Data shown —
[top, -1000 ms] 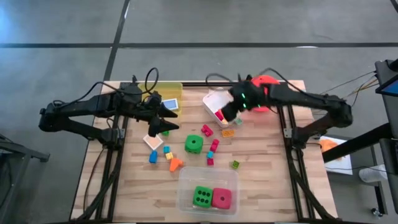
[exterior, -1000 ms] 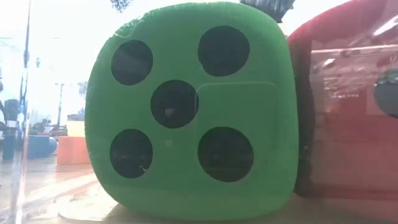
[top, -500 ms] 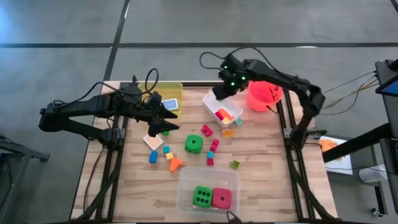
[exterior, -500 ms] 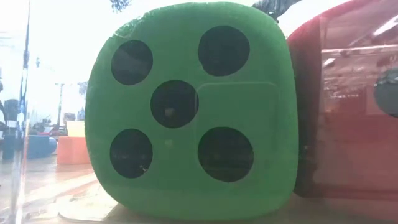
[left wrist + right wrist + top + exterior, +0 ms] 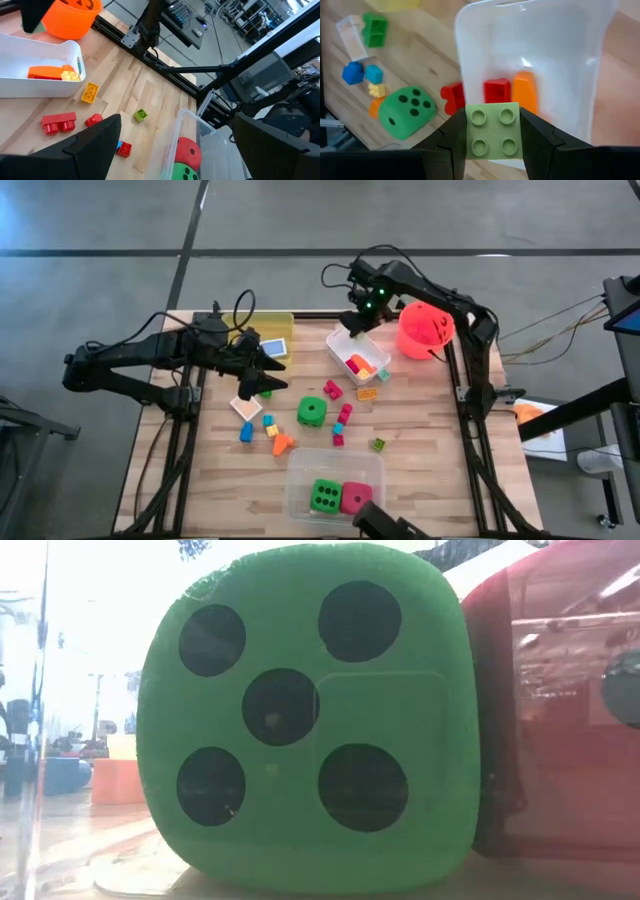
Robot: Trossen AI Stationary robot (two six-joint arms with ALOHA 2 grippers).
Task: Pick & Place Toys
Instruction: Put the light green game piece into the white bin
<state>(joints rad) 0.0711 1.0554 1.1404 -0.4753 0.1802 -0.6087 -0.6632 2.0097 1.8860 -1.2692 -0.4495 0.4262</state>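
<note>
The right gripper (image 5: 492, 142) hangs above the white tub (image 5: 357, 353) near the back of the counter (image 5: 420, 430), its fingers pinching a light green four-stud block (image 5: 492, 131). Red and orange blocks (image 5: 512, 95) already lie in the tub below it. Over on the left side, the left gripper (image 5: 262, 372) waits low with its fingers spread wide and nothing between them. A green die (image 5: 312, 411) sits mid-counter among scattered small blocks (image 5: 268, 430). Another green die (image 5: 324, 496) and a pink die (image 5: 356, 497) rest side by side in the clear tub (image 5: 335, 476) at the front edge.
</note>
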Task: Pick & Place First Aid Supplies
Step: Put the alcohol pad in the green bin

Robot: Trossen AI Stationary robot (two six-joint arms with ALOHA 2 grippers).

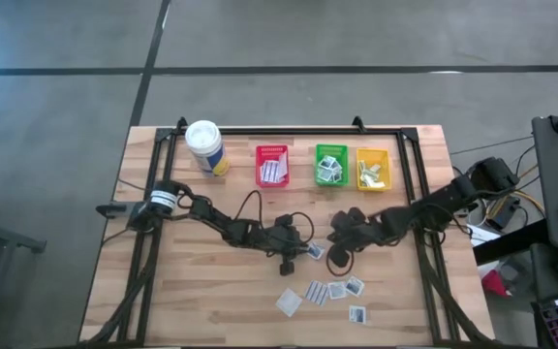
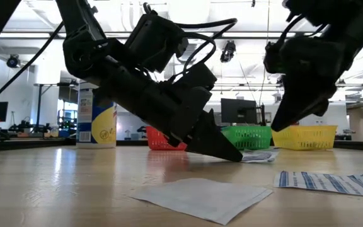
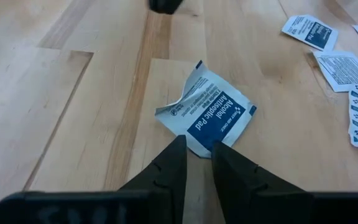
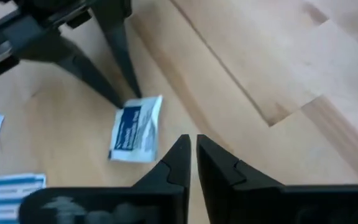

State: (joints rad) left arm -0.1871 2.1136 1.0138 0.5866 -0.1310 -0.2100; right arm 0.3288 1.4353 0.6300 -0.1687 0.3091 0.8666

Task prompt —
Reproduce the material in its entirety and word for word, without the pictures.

Completed exercise —
[top, -1000 ms] 
[exterior, -1000 ms] 
[top, -500 ms] 
[exterior, -500 ms] 
[left wrist + right wrist + top + exterior, +0 ms] 
Robot: Trossen AI Stationary robot (two six-joint arms with ALOHA 2 grippers).
Task: Pick & Place Toys
Instruction: Put the light green game piece into the white bin
<state>(joints rad) 0.0711 1.0554 1.1404 -0.4753 0.1802 -0.6087 -0.6632 2.0097 1.8860 -1.2692 -0.4495 0.4262</state>
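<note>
The right gripper (image 5: 492, 142) hangs above the white tub (image 5: 357, 353) near the back of the counter (image 5: 420, 430), its fingers pinching a light green four-stud block (image 5: 492, 131). Red and orange blocks (image 5: 512, 95) already lie in the tub below it. Over on the left side, the left gripper (image 5: 262, 372) waits low with its fingers spread wide and nothing between them. A green die (image 5: 312, 411) sits mid-counter among scattered small blocks (image 5: 268, 430). Another green die (image 5: 324, 496) and a pink die (image 5: 356, 497) rest side by side in the clear tub (image 5: 335, 476) at the front edge.
</note>
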Task: Pick & Place First Aid Supplies
Step: Put the alcohol pad in the green bin

Robot: Trossen AI Stationary robot (two six-joint arms with ALOHA 2 grippers).


State: (joints rad) left arm -0.1871 2.1136 1.0138 0.5866 -0.1310 -0.2100; right arm 0.3288 1.4353 0.6300 -0.1687 0.3091 0.8666

There is nothing more to add to this answer.